斜影の戦い
「斜影はそれを使って元居た交際相手から別れを切り出された。理由はどうあれ、嬲り殺しはやりすぎだと言う理由で。」
カトリーヌの言葉に斜影は頷いた。
「それもある意味では、世界を壊したと言う事になる。斜影から見た元の交際相手と過ごす未来の世界と、元の交際相手から見た斜影と過ごす世界。二つの世界をね。」
「カトリーヌ様。先日はあのような暴挙を行い、申し訳ありません。貴方は―。」
「ああ。皆、私の身を案じて、と言うより私がやられたことに恐れを成して逃げ出したのだろう。」
「―。」
「斜影。人というのは、戦いを何よりも恐れる物だと思う。逃げ出すというのは、人の本能の現れかもしれないな。」
「戦って死ねという命令であっても?」
「ああ。我々人間は、兵器でも機械でもない。感情を持った生き物。生命という火を持った生き物だからな。そして兵器は人を、生命として生きる物。人の生命によって動き、人の生命を奪う。」
「―。」
「斜影。

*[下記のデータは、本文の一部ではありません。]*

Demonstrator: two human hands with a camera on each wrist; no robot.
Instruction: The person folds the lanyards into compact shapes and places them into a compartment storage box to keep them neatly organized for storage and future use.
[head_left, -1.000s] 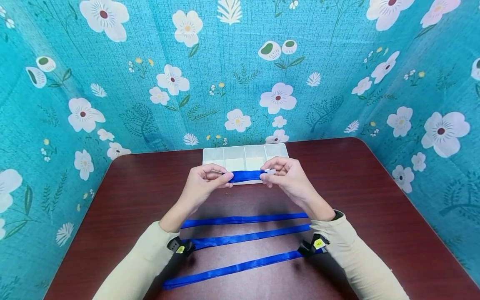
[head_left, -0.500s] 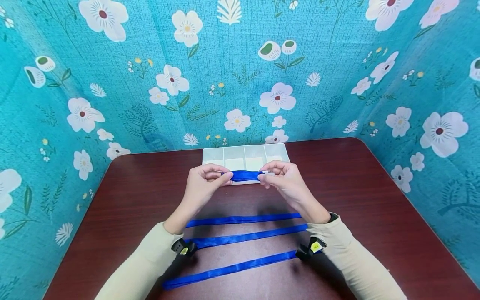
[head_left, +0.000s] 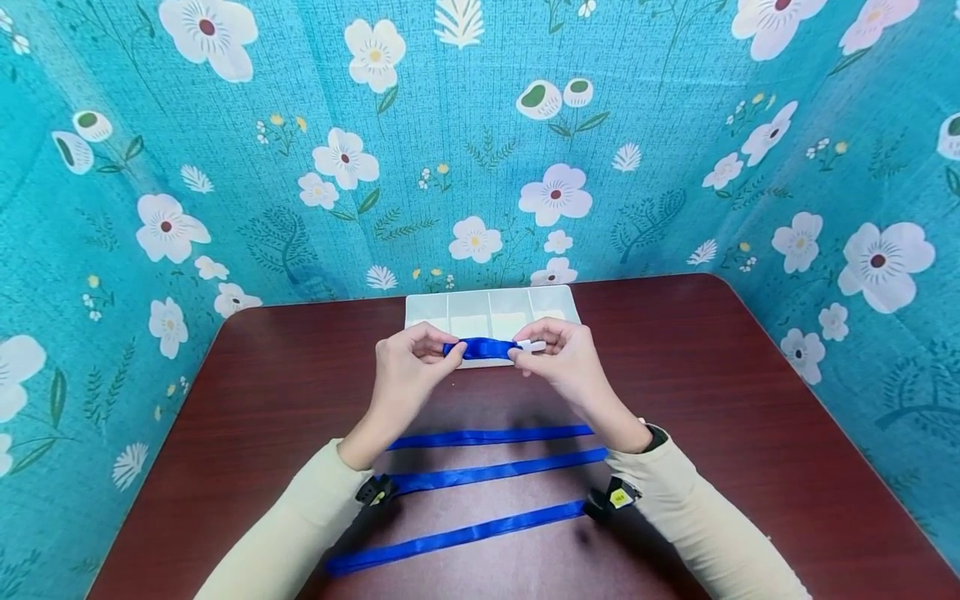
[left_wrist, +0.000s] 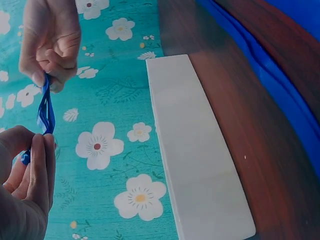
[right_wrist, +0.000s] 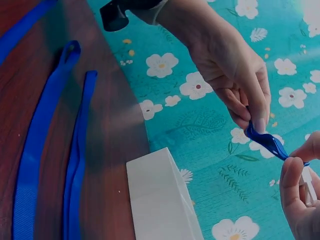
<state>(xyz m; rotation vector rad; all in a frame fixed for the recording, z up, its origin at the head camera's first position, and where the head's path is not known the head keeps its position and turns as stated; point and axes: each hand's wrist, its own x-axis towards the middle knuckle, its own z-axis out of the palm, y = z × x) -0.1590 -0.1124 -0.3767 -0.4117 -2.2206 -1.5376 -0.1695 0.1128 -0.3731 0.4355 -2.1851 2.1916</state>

君の戦いに必要なものは何かね?弾薬か?それとも別の物か?」
「解りません。ですが、これは言えます。」
「なんだ?」
「生き残りたい。そして、守りたい。」
「では、それを貫き通すために戦え。」
斜影は「弾が欲しい」と言えなかった。
斜影が戦う為の武器は、複製した物を更に複製したスパス12か、89式5.56mm小銃。そして、M134ミニガンだ。
遂に、こちらの世界でベールを脱いだM134の対策を、コロセアムが縫ってくることを考えると、押し負ける可能性が高い。
「この世界を、壊したくないな。」
斜影は、窓の外を見ながら言った。